FireRed and LeafGreen can finally join your modern collection — but there’s a catch

FireRed and LeafGreen can finally join your modern collection — but there’s a catch

Why this matters right now

Old-school Pokémon you thought were stuck on dusty Game Boy Advances just got a clear path back into the modern games – but it’s not a full reunion. The Pokémon Company confirmed during the 30th‑anniversary Pokémon Presents that the newly released FireRed and LeafGreen Switch ports will gain Pokémon Home compatibility, meaning creatures you catch in the GBA-era code can be moved into titles like Pokémon Legends: Z‑A and Scarlet and Violet. That ends a decades-long headache for collectors – with the predictable caveats of delayed rollout, one-way movement, and PR fuzziness.

  • Instant consequence: Your GBA-era catches can eventually be added to modern games via Pokémon Home.
  • The catch: Home support arrives in a later patch, transfers appear to be one-way, and official messaging stumbled before launch.
  • Bonus for completionists: The Switch ports hand you the Aurora and Mystic Tickets post-Elite Four, reopening Deoxys, Ho‑Oh and Lugia encounters legitimately.

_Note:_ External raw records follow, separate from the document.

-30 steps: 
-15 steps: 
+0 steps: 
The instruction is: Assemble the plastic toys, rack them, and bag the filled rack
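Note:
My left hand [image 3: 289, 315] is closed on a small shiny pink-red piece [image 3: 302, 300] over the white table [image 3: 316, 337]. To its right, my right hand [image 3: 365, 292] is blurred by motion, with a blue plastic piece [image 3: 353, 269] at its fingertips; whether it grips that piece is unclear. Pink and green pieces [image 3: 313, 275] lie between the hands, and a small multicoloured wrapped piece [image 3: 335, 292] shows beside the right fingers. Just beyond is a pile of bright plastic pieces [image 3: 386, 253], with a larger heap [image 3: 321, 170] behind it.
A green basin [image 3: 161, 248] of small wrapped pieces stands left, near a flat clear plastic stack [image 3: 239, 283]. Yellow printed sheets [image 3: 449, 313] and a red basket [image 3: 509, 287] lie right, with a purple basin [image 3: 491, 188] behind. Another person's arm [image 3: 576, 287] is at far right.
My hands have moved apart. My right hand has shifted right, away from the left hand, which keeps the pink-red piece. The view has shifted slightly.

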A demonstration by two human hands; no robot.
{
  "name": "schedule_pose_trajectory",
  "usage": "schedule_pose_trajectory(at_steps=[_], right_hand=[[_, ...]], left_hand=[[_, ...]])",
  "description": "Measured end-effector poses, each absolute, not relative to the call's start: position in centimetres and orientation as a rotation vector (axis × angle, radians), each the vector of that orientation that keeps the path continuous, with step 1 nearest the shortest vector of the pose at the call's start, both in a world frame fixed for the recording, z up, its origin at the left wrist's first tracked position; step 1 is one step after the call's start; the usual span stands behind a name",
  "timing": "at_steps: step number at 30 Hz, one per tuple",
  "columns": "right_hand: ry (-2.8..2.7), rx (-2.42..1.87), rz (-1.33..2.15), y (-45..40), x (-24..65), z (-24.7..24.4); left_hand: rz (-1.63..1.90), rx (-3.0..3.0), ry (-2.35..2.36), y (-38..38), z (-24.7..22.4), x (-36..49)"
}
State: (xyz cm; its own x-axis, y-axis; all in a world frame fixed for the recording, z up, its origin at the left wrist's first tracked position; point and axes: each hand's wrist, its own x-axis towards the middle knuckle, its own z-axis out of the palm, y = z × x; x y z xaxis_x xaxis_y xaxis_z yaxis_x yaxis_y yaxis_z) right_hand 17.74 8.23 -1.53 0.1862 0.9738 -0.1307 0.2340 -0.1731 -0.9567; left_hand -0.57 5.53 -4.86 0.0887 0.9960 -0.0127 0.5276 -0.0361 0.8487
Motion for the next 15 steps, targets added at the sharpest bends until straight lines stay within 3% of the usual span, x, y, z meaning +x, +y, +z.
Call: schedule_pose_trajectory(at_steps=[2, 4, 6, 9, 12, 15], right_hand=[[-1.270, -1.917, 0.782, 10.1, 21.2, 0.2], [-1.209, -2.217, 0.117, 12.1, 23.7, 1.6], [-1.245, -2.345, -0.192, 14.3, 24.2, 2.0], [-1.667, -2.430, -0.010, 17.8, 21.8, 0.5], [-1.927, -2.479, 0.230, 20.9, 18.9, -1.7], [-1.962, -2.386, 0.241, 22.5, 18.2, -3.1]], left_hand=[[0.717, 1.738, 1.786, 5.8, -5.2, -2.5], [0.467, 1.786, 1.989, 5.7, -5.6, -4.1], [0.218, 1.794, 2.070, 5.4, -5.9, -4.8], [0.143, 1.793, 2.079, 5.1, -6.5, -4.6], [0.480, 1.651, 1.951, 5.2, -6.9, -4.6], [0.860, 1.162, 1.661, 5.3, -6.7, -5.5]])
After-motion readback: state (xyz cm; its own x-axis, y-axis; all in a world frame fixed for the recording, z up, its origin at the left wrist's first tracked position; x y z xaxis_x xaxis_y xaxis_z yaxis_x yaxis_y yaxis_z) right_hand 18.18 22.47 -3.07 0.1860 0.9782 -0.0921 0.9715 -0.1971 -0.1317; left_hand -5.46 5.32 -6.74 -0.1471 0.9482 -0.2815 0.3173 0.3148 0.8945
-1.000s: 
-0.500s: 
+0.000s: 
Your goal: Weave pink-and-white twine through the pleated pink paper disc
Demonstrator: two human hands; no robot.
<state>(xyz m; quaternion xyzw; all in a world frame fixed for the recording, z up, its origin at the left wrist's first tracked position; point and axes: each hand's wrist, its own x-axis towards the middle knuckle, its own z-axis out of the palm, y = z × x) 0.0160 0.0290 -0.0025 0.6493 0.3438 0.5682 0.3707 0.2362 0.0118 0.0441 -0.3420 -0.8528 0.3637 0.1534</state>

This is more than nostalgia – it’s collection hygiene

People who have kept a living Pokédex across generations know how ugly the transfer gauntlet used to be: multiple consoles, intermediary games, and a strict, often broken pipeline. Making FireRed and LeafGreen Home-compatible collapses that chain. It’s not glamour. It’s the kind of boring, practical infrastructure change collectors have been asking for since the 3DS era.

And The Pokémon Company didn’t just enable transfers — the Switch ports also fix an old accessibility problem. Speedrunners and early players quickly found the Aurora Ticket and Mystic Ticket are now handed to you after beating the Elite Four, which restores legitimate in-game encounters with Deoxys, Ho‑Oh and Lugia without hunting down defunct Mystery Gift events or editing saves. That matters because those legendaries are often the anchor points for value in a collector’s box — especially now that shiny-repairable routes are legitimate again (source: GamesRadar, TechRaptor).

The PR misstep they hoped you’d forget

Here’s the uncomfortable observation: The Home feature was effectively ready before launch, but it became a communication mess. eShop listings briefly mentioned Home support, then the reference vanished prior to release. Fans speculated, people panicked, and The Pokémon Company waited until the Pokémon Presents slot to clarify. That’s a small thing on paper, but for collectors who plan cross‑generation moves carefully, the uncertainty was real (Eurogamer, Siliconera).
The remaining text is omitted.